(TASK PROMPT):
Print out the full listing, exactly.

(INFORMATION SUPPLIED):
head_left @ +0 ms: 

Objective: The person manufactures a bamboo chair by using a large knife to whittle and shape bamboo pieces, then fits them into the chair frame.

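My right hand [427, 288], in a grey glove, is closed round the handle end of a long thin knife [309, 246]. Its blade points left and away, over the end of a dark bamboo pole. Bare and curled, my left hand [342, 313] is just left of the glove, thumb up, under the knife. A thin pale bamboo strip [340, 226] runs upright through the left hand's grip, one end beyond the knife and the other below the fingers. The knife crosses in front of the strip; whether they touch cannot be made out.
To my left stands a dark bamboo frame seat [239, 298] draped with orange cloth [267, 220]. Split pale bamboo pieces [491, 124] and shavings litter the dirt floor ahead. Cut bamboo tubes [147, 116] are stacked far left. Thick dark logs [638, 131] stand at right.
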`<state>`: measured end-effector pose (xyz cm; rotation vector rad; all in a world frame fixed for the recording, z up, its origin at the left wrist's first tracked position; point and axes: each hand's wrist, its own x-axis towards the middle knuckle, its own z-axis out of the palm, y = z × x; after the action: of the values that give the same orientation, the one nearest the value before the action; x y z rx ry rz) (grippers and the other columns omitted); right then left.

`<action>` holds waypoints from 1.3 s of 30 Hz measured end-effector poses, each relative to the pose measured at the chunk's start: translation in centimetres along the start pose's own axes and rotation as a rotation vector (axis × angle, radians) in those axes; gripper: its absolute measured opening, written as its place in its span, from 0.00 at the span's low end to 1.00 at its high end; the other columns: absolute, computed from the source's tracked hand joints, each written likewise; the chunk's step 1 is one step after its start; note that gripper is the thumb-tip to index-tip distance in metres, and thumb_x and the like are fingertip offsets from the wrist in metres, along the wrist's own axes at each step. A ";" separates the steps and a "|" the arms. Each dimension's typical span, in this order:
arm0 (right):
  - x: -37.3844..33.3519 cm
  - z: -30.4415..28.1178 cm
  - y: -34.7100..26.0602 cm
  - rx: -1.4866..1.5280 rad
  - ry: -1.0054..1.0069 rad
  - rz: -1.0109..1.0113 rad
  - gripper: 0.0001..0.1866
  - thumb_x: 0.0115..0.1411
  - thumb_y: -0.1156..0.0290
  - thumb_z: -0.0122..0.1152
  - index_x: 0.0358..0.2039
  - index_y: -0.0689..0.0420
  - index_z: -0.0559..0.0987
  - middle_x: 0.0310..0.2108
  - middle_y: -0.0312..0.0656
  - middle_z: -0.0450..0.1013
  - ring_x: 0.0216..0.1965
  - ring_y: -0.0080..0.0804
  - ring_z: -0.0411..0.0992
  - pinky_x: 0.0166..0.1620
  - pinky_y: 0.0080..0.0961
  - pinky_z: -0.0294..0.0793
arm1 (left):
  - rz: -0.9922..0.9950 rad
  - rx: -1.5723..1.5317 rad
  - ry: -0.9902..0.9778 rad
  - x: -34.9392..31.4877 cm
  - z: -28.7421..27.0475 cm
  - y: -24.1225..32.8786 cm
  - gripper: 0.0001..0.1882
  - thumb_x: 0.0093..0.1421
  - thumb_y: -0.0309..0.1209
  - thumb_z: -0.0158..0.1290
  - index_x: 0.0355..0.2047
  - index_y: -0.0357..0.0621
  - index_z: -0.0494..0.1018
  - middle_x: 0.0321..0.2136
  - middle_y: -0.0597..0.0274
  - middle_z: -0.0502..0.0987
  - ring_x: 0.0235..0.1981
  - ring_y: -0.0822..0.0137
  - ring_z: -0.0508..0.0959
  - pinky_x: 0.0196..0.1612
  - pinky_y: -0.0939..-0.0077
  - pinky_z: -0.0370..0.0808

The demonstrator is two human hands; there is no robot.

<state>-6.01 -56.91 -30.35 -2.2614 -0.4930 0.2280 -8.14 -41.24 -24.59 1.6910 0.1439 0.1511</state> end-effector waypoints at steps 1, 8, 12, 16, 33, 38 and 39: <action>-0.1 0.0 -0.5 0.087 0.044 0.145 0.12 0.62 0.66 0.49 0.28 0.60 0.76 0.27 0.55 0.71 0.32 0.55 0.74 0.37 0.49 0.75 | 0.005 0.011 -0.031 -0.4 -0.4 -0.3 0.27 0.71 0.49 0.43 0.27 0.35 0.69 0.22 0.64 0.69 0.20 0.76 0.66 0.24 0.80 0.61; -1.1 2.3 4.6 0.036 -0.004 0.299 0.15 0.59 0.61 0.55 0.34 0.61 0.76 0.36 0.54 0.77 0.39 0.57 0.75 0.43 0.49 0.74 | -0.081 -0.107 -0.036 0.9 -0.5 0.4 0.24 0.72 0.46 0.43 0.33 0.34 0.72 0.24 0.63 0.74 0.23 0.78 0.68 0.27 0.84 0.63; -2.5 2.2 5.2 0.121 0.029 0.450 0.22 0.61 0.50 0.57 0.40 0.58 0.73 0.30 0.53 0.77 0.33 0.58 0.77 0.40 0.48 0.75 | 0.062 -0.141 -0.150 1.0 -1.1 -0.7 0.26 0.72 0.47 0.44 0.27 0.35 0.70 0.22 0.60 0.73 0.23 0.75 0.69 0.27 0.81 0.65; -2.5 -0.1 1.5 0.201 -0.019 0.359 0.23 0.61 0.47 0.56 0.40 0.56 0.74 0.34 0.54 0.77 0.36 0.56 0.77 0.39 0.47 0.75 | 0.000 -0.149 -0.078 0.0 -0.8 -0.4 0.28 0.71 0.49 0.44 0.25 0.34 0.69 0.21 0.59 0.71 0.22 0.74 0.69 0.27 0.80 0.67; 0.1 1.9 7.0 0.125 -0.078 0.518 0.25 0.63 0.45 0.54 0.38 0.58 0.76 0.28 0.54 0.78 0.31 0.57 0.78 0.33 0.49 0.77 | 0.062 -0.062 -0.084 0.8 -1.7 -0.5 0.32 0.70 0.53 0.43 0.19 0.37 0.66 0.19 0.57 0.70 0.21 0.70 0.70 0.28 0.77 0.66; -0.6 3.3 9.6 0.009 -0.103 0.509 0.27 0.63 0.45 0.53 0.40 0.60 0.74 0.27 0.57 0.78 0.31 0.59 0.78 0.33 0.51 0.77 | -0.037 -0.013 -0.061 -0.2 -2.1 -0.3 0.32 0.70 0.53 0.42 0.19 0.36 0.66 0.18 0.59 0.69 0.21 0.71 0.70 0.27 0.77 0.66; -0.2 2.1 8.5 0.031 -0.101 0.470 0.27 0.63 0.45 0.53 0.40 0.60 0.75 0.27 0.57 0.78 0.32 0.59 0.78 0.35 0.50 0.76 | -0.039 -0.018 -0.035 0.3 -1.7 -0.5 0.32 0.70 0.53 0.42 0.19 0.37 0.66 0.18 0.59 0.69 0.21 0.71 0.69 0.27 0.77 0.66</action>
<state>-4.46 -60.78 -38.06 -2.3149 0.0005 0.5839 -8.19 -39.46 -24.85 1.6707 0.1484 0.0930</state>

(WRITTEN SOLUTION):
head_left @ +0 ms: 

Objective: The person manufactures a bamboo chair by using a large knife to whittle and shape bamboo pieces, then fits them into the chair frame.

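My right hand [427, 288], in a grey glove, is closed round the handle end of a long thin knife [309, 246]. Its blade points left and away, over the end of a dark bamboo pole. Bare and curled, my left hand [342, 313] is just left of the glove, thumb up, under the knife. A thin pale bamboo strip [340, 226] runs upright through the left hand's grip, one end beyond the knife and the other below the fingers. The knife crosses in front of the strip; whether they touch cannot be made out.
To my left stands a dark bamboo frame seat [239, 298] draped with orange cloth [267, 220]. Split pale bamboo pieces [491, 124] and shavings litter the dirt floor ahead. Cut bamboo tubes [147, 116] are stacked far left. Thick dark logs [638, 131] stand at right.
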`<state>`: measured end-effector pose (xyz cm; rotation vector rad; all in a world frame fixed for the recording, z up, its origin at the left wrist's first tracked position; point and axes: each hand's wrist, its own x-axis towards the middle knuckle, its own z-axis out of the palm, y = z × x; after the action: of the values that give the same orientation, the one nearest the value before the action; x y z rx ry rz) (grippers and the other columns omitted); right then left.

`<action>` holds waypoints from 1.3 s of 30 Hz measured end-effector poses, each relative to the pose measured at the chunk's start: translation in centimetres along the start pose's own axes and rotation as a rotation vector (axis × angle, radians) in those axes; gripper: its absolute measured opening, written as its place in its span, from 0.00 at the span's low end to 1.00 at its high end; the other columns: absolute, computed from the source's tracked hand joints, each written likewise; the chunk's step 1 is one step after its start; note that gripper is the thumb-tip to index-tip distance in metres, and thumb_x and the like are fingertip offsets from the wrist in metres, along the wrist's own axes at each step. A ";" separates the steps and a "|" the arms. Each dimension's typical span, in this order:
arm0 (right):
  - x: -37.3844..33.3519 cm
  - z: -30.4415..28.1178 cm
  - y: -34.7100..26.0602 cm
  - rx: -1.4866..1.5280 rad
  - ry: -1.0054..1.0069 rad
  - rz: -1.0109..1.0113 rad
  - gripper: 0.0001..0.1866
  - thumb_x: 0.0115..0.1411
  - thumb_y: -0.1156..0.0290
  - thumb_z: -0.0122..0.1152
  - index_x: 0.0358..0.2039
  - index_y: -0.0689..0.0420
  - index_z: -0.0559..0.0987
  - middle_x: 0.0310..0.2108
  - middle_y: -0.0312..0.0656
  - middle_z: -0.0450..0.1013
  - ring_x: 0.0216..0.1965
  - ring_y: -0.0080..0.0804
  - ring_z: -0.0411..0.0992
  - pinky_x: 0.0166..0.1620
  - pinky_y: 0.0080..0.0961
  - pinky_z: -0.0294..0.0793
arm1 (left):
  - rz: -0.9922..0.9950 rad
  - rx: -1.5723..1.5317 rad
  - ry: -0.9902..0.9778 rad
  - x: -34.9392..31.4877 cm
  - z: -28.7421..27.0475 cm
  - y: -24.1225..32.8786 cm
  - gripper: 0.0001..0.1882
  - thumb_x: 0.0093..0.1421
  - thumb_y: -0.0309..0.1209
  - thumb_z: -0.0158..0.1290
  - index_x: 0.0355..0.2047
  - index_y: -0.0357..0.0621
  - index_z: -0.0494..0.1018
  - middle_x: 0.0321..0.2136
  - middle_y: -0.0597..0.0274
  - middle_z: -0.0502..0.0987
  - ring_x: 0.0235..0.1981
  - ring_y: -0.0822..0.0137
  - ring_z: -0.0508..0.0959
  - pinky_x: 0.0196..0.1612
  - pinky_y: -0.0939..-0.0077
  - pinky_z: -0.0370..0.0808

The demonstrator is two human hands; there is no robot.

<state>-6.01 -56.91 -30.35 -2.2614 -0.4930 0.2280 -8.14 -41.24 -24.59 1.6910 0.1439 0.1511</state> end-effector waypoints at steps 1, 8, 12, 16, 33, 38 and 39: <action>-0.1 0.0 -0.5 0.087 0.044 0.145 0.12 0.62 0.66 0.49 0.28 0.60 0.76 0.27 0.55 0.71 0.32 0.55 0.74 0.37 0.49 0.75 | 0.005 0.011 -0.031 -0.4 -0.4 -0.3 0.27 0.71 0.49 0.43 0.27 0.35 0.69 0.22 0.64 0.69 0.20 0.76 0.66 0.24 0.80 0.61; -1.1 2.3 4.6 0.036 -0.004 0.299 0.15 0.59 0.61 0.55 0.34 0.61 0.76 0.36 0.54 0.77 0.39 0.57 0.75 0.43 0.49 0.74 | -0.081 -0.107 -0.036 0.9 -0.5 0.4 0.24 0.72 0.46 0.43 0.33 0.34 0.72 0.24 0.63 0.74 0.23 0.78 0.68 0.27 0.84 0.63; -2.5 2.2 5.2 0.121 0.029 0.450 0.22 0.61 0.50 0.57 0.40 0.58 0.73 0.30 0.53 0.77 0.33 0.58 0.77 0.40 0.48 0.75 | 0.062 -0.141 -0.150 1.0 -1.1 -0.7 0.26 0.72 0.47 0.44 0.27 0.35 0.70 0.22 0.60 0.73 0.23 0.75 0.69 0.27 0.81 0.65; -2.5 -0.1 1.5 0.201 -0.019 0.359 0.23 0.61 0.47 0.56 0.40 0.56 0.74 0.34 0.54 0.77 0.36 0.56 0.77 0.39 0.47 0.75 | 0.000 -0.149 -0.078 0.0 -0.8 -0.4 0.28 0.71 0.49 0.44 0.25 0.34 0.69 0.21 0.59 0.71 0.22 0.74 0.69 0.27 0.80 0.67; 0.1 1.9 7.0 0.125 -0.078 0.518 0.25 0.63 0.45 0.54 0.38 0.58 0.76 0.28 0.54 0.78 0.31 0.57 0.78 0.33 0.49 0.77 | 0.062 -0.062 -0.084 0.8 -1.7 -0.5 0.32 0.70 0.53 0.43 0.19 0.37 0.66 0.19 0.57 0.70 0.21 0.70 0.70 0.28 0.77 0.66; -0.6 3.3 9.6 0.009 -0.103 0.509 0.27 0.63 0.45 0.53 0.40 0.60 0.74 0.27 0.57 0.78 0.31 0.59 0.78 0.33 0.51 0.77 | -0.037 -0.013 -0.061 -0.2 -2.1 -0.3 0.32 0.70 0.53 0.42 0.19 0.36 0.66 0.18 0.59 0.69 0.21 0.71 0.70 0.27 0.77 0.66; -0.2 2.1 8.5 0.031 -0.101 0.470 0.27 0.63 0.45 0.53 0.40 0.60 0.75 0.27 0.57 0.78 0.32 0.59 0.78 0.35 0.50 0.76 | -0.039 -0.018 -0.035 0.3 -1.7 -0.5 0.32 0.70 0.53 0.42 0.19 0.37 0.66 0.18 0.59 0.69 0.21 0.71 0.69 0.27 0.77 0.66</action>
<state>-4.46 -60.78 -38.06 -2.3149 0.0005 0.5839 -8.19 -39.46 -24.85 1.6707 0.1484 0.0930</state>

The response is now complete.